The (financial) world is at the moment long in questions but short in answers. We believe that gold is one of the right answers in times of chronic uncertainty. It is said that “trust is a delicate flower; once destroyed, it will not return easily” . We believe that the trust lost in the past years will not be regained any time soon, and that the situation will actually still get worse. The Eurozone is going through a breaking test, and the US dollar is gradually losing its status as the leading global currency.
The global expansion of monetary supply should continue to provide gold investments with a positive environment.
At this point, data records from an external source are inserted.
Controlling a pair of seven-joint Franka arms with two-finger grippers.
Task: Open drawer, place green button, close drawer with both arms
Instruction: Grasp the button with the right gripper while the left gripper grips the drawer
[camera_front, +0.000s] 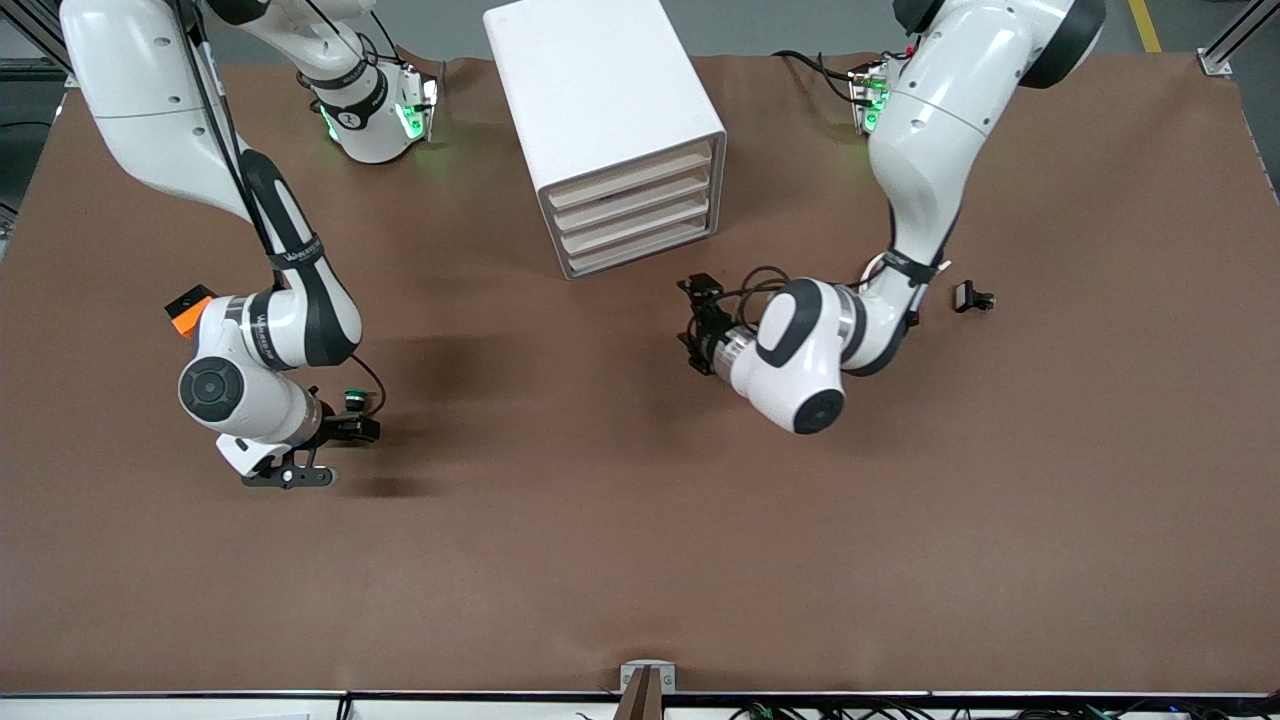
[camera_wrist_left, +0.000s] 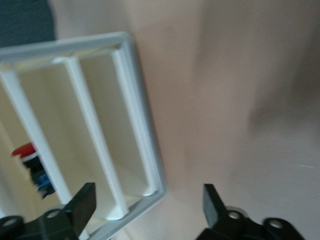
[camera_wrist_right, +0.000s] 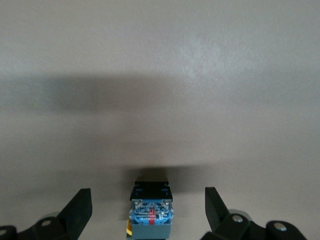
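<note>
The button (camera_front: 354, 400), with its green cap, lies on the table near the right arm's end. In the right wrist view the button (camera_wrist_right: 151, 212) shows its bluish-grey base and black middle between the fingers. My right gripper (camera_front: 352, 428) is open around it, with a gap on each side (camera_wrist_right: 148, 210). The white cabinet (camera_front: 610, 110) stands at the back middle. The drawer (camera_front: 635, 222), third from the top, is shut flush like the other three. My left gripper (camera_front: 692, 322) is open and empty, low over the table in front of the cabinet, facing it (camera_wrist_left: 147, 205).
An orange block (camera_front: 188, 310) sits beside the right arm's forearm, partly hidden. A small dark part (camera_front: 972, 298) lies near the left arm's end. The left wrist view shows the cabinet's front frame (camera_wrist_left: 145, 145) close up, with a small red-and-blue thing (camera_wrist_left: 31, 162) at its edge.
</note>
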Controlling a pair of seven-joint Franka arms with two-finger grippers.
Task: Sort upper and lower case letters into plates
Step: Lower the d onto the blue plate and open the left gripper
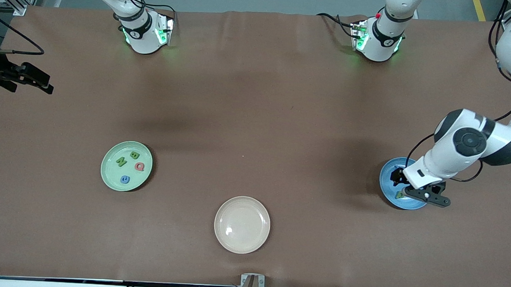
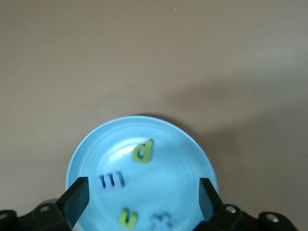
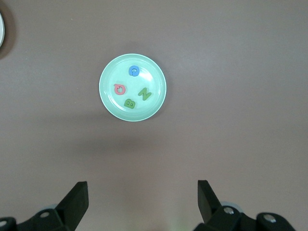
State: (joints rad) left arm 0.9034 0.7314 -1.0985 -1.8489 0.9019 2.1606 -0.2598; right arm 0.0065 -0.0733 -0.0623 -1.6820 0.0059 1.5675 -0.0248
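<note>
The sky blue plate (image 1: 388, 184) lies at the left arm's end of the table. My left gripper (image 1: 399, 184) hangs low over it, open, with nothing between its fingers. In the left wrist view the blue plate (image 2: 178, 163) holds a green p (image 2: 143, 151), a blue m (image 2: 111, 181), a green n (image 2: 128, 217) and another blue letter (image 2: 161, 221), with the left gripper (image 2: 143, 195) spread wide above them. The mint green plate (image 1: 107, 171) carries a green N (image 1: 121, 161), green B (image 1: 134, 155), pink-red Q (image 1: 139, 167) and a blue letter (image 1: 125, 179). My right gripper (image 1: 36, 81) waits open, high over the right arm's end of the table.
A cream-beige plate (image 1: 242, 224) with nothing in it lies nearest the front camera, between the two other plates. From the right wrist view the mint plate (image 3: 108, 72) shows far below the right gripper (image 3: 143, 195). Brown cloth covers the table (image 1: 256, 117).
</note>
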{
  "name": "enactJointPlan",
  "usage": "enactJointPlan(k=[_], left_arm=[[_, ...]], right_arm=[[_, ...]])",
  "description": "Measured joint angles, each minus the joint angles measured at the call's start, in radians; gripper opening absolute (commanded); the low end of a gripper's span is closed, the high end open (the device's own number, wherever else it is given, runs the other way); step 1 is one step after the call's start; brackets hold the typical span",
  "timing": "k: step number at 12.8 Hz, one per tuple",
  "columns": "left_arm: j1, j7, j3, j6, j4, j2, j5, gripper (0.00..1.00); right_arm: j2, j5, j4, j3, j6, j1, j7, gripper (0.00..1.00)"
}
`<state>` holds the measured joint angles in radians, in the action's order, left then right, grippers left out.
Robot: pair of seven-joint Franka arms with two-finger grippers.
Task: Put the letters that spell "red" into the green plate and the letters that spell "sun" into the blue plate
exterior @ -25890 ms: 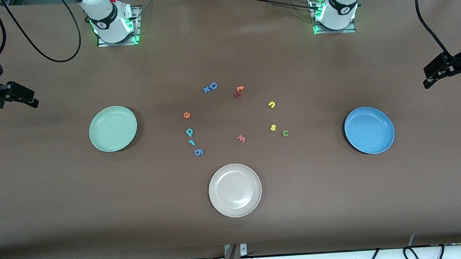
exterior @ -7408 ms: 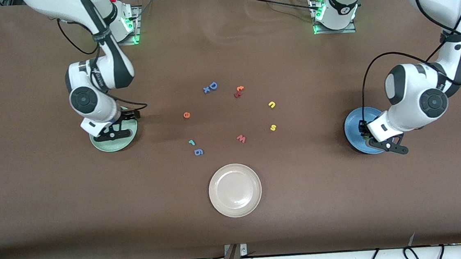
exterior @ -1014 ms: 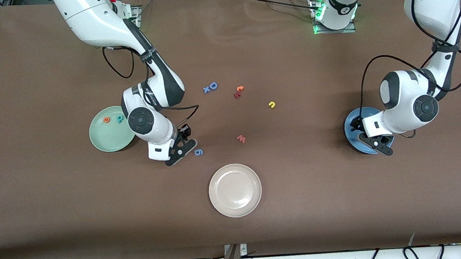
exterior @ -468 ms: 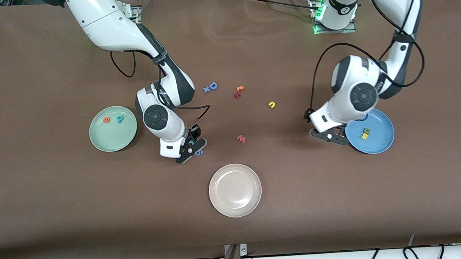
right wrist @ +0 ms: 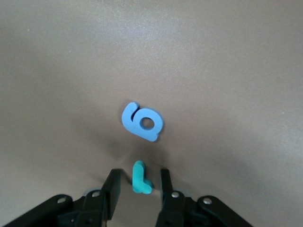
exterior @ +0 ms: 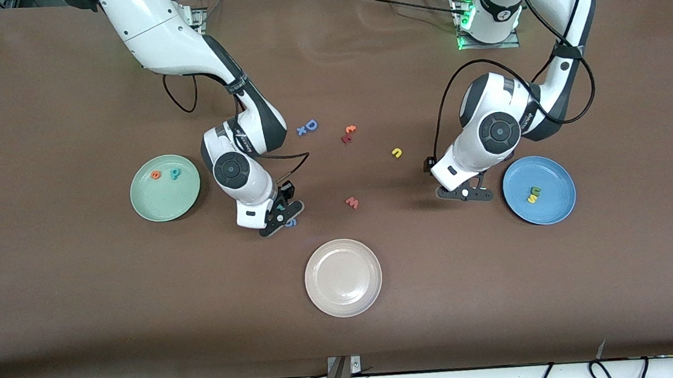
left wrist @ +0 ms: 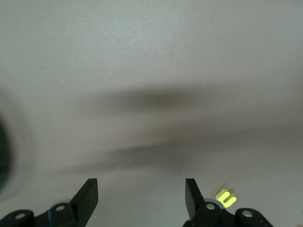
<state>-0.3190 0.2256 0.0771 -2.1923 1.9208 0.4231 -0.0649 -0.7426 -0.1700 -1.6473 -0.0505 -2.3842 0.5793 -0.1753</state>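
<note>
The green plate (exterior: pixel 163 204) holds the orange e (exterior: pixel 156 175) and the teal d (exterior: pixel 175 173). In the blue plate (exterior: pixel 551 208) lie the green u (exterior: pixel 535 191) and the yellow s (exterior: pixel 531 199). The yellow n (exterior: pixel 396 153) rests on the table near the middle and also shows in the left wrist view, n (left wrist: pixel 226 197). My right gripper (exterior: pixel 278 213) is down at the table, open, its fingers straddling the teal r (right wrist: pixel 141 179) with a gap on each side. My left gripper (exterior: pixel 465 194) hangs open and empty over bare table beside the blue plate.
The blue g (right wrist: pixel 143 122) lies just past the teal r, close to the right gripper. A red w (exterior: pixel 352 203) sits mid-table. A beige-white plate (exterior: pixel 345 299) stands nearer the front camera. A blue D with an x (exterior: pixel 307 127) and an orange-and-red pair (exterior: pixel 348 133) lie farther back.
My left gripper has left the blue plate and moved toward mid-table, uncovering the s and u. My right gripper has shifted over the teal r and its jaws have narrowed.
</note>
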Motion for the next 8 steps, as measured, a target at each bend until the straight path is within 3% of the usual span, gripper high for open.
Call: enactJointPlan(k=[1, 4, 8], left_arm=[[-0.01, 0.001, 0.0, 0.0, 0.0, 0.0, 0.0, 0.84], [-0.086, -0.002, 0.005, 0.0, 0.0, 0.0, 0.087, 0.85], [-0.135, -0.041, 0.073, -0.012, -0.001, -0.009, 0.201, 0.9]], right_arm=[[0.0, 0.0, 0.0, -0.001, 0.0, 0.0, 0.0, 0.08], [0.001, 0.0, 0.001, -0.002, 0.0, -0.001, 0.001, 0.02], [0.002, 0.0, 0.001, -0.005, 0.0, -0.002, 0.001, 0.02]])
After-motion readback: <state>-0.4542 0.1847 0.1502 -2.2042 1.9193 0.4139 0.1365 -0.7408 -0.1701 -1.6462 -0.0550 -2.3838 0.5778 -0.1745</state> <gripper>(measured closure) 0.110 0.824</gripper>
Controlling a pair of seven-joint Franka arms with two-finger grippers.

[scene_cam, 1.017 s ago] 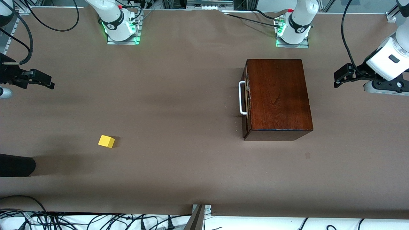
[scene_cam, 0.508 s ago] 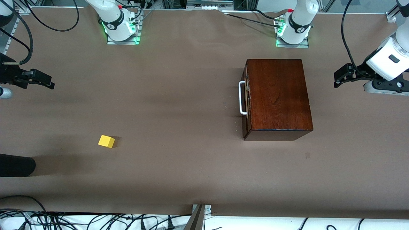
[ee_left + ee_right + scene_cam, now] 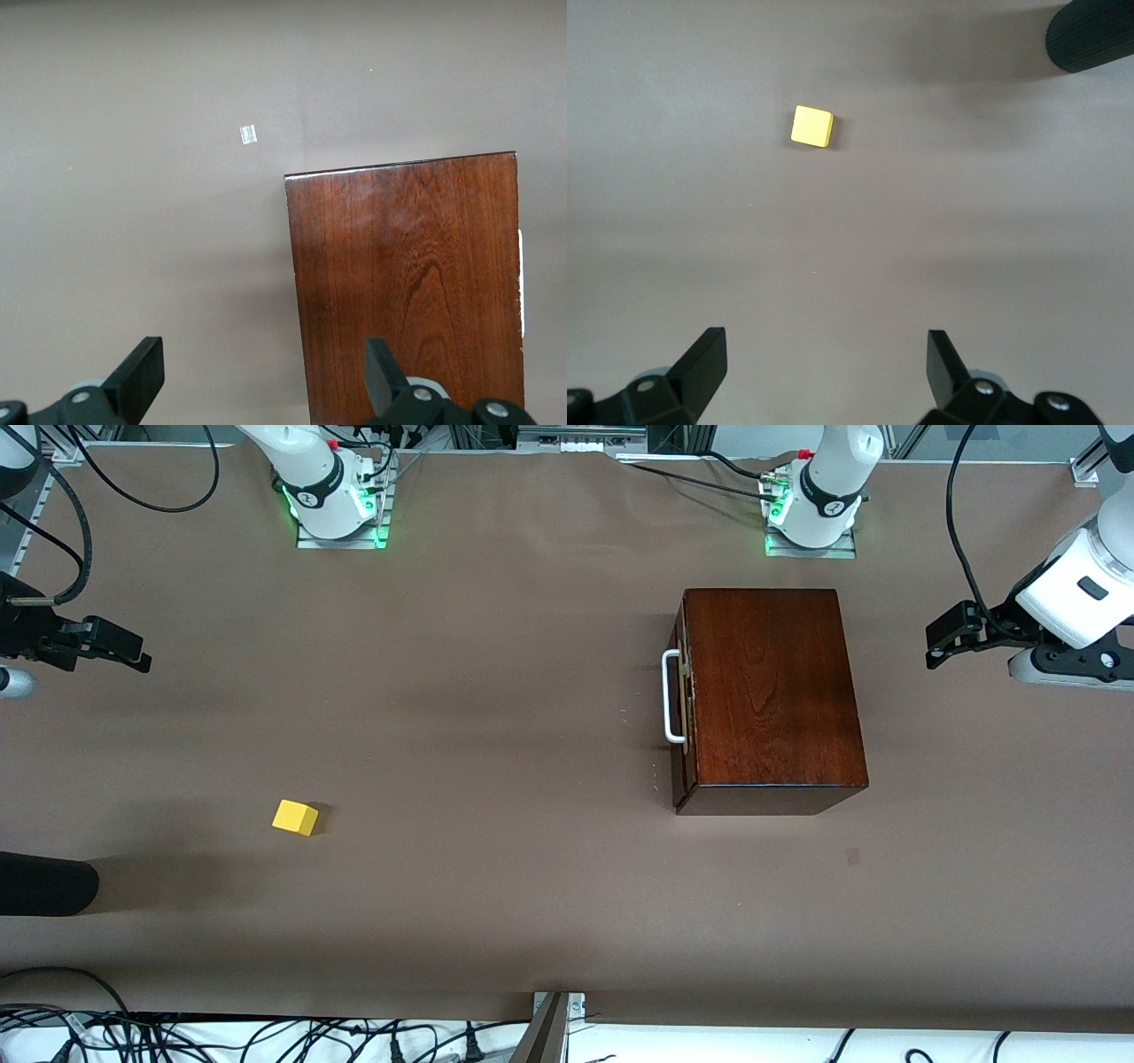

The reaction to the current crisis is already feeding into the next crisis. Trying to resolve a crisis with the very same instruments that caused it (i.e. an expansive monetary policy) would seem to be clutching at straws. The driving forces of wealth are savings and investments, not consumption and debt. The weak US dollar is a logical consequence of the quantitative loosening, which from our point of view is just a euphemism for printing money.
Given that the majority of debt has neither been written off nor paid off but simply transferred, the problem of excessive debt is still waiting to be resolved. There has been no deleveraging, only an adjustment of booking entries from the private to the public sector. The quantitative easing has left monetary stability short on credibility, and it will be very difficult to remedy this situation. In this fragile environment gold will continue to thrive.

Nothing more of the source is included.